AMR ABDALLAH DALSH / Reuters

Forças de segurança egípcias atacaram “por erro” turistas mexicanos - que foram confundidos com terroristas. “Estamos muito tristes. É algo que afeta cada egípcio”, diz o primeiro-ministro interino do Egito

O Governo do México entregou esta segunda-feira uma nota diplomática de protesto ao Egito pelo ataque "por erro" contra um grupo de turistas mexicanos perto do Cairo, na qual solicita uma investigação "rápida e exaustiva" e exige "responsabilidades".

No domingo, 12 pessoas foram mortas, incluindo pelo menos dois mexicanos, e dez ficaram feridas num ataque aéreo de aviões e helicópteros militares egípcios que visou um grupo de turistas numa região oeste do deserto.

Já o sindicato de guias turísticos do Egito assinalou em comunicado que entre os 12 mortos estão oito cidadãos mexicanos, enquanto o primeiro-ministro interino do Egito, Ibrahim Mehleb, assegurava à agência noticiosa Efe que estão a ser fornecidos "os máximos cuidados" médicos aos feridos, após uma visita ao hospital onde estão internados. "Estamos muito tristes.

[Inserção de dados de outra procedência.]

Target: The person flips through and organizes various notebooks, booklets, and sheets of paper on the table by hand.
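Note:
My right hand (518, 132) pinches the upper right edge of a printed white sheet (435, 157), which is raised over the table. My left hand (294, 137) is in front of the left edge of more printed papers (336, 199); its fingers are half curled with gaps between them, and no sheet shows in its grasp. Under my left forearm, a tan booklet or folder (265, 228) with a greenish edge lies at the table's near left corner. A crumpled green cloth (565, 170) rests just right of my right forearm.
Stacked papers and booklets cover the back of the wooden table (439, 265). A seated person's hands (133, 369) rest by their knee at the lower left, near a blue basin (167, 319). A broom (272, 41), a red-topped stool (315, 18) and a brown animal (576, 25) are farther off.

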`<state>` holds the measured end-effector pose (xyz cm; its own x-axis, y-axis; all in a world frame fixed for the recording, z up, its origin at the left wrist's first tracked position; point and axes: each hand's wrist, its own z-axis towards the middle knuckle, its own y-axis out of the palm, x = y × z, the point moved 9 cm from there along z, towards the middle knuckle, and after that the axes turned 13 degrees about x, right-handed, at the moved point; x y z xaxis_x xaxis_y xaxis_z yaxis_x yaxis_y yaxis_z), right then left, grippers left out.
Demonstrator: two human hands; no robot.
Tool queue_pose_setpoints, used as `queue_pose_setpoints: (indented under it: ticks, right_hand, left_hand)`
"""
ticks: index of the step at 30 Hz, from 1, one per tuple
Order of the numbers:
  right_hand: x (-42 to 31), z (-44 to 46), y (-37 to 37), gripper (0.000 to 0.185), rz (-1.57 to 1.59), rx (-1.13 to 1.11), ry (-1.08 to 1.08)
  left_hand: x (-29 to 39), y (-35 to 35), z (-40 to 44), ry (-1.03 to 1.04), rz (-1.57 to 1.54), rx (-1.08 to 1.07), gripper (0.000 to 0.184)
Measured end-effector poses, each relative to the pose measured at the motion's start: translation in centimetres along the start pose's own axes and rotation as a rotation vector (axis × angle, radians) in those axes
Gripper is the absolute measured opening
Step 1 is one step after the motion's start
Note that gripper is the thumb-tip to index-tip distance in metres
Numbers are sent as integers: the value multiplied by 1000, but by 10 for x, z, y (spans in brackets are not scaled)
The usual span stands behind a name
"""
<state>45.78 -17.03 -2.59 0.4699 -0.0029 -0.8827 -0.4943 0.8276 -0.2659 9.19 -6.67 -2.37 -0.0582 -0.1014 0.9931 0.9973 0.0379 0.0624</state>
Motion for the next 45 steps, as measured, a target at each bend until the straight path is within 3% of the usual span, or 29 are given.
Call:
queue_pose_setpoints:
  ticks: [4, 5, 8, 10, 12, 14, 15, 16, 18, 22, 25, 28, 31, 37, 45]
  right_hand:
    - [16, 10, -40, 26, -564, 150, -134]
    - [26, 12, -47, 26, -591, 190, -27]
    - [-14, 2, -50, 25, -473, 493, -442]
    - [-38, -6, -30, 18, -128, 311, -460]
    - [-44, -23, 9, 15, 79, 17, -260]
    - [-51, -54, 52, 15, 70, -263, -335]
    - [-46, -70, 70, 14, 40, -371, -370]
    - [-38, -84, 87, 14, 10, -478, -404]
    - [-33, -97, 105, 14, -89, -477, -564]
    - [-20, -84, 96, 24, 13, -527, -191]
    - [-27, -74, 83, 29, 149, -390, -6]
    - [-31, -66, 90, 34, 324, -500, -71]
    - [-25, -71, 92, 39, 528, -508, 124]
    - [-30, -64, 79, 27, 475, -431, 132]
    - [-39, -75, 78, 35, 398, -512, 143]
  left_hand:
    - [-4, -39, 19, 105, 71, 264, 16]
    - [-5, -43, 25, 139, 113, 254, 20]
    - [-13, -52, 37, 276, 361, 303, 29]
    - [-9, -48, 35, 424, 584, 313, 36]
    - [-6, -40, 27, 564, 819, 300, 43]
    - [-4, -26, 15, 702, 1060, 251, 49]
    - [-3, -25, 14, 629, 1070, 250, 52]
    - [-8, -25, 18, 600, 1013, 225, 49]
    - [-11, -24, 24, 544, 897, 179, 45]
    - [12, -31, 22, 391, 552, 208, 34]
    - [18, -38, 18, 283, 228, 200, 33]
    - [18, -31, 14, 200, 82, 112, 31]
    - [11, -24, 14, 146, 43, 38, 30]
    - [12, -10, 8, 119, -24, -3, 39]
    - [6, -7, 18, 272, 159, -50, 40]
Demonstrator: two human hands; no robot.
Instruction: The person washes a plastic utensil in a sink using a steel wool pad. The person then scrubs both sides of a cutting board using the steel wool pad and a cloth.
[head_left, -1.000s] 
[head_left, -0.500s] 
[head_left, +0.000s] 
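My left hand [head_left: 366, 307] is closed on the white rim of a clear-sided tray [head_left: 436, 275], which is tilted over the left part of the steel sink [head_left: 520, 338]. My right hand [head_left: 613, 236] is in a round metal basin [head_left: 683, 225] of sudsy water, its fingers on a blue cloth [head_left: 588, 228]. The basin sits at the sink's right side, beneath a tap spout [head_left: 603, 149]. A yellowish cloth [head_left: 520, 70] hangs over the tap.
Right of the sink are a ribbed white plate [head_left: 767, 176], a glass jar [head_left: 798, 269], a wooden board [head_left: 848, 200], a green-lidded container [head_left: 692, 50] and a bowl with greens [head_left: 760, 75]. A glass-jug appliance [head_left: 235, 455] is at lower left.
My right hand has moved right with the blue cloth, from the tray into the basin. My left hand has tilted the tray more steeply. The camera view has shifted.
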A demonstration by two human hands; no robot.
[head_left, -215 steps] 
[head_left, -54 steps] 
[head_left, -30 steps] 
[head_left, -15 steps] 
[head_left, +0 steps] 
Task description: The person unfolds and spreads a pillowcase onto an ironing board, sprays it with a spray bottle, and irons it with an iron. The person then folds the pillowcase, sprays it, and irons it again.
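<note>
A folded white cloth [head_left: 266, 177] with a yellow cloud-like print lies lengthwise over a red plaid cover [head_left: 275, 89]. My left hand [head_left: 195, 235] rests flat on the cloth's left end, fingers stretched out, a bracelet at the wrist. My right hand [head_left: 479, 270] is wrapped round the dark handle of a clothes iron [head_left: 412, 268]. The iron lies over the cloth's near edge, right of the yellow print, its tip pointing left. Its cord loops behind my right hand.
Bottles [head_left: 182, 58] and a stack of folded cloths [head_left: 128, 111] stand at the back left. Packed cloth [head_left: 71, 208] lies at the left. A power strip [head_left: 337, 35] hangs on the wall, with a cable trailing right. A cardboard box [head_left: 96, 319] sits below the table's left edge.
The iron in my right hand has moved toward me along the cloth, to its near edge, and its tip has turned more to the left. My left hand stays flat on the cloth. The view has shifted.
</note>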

É algo que afeta cada egípcio", disse.

Previamente, e em conferência de imprensa na Cidade do México, a chefe da diplomacia mexicana, Claudia Ruis Massieu, adiantou que o Governo egípcio lhe comunicou ter sido constituído um "comité de investigação" dirigido pelo primeiro-ministro em funções.

"Desde domingo que estou em contacto com o embaixador do Egito no México, Yasser Shaban, e esta manhã recebi-o no ministério, onde foi entregue a nota diplomática na qual o Governo mexicano expressa a sua profunda consternação por estes deploráveis acontecimentos", afirmou a ministra.

Claudia Massieu exigiu a realização de uma "investigação expedita, exaustiva e de fundo, e que se proporcione sem demora uma explicação objetiva que estabeleça os factos e as responsabilidades que daí derivarem".

No protesto diplomático, as autoridades mexicanas solicitam aos responsáveis egípcios que "forneçam a mais alta prioridade e urgência ao esclarecimento deste assunto, concedam as facilidades necessárias à embaixada do México no Cairo e ao seu pessoal no desempenho das suas funções e propiciem todos os apoios para o futuro repatriamento" das vítimas.

A ministra revelou ainda durante a conferência de imprensa que as forças de segurança egípcias atacaram "por erro" os turistas mexicanos através de um ataque aéreo e com bombas, segundo o testemunho dos sobreviventes.

As vítimas foram alvo "de um ataque aéreo com bombas lançadas desde um avião e helicópteros", disse, antes de esclarecer que até ao momento só estava confirmada a morte de dois mexicanos e que outros seis estavam hospitalizados e em situação "estável".

Por sua vez, o Ministério do Interior egípcio confirmou que pelo menos 12 pessoas morreram e dez ficaram feridas no ataque, entre mexicanos e egípcios que integravam o grupo, e indicou que a polícia e o exército "confundiram os turistas com terroristas".

O ataque ocorreu no domingo no oásis de Bahareya, no deserto ocidental do Egito, onde os turistas, que tinham chegado ao Cairo na sexta-feira, tinham parado para comer.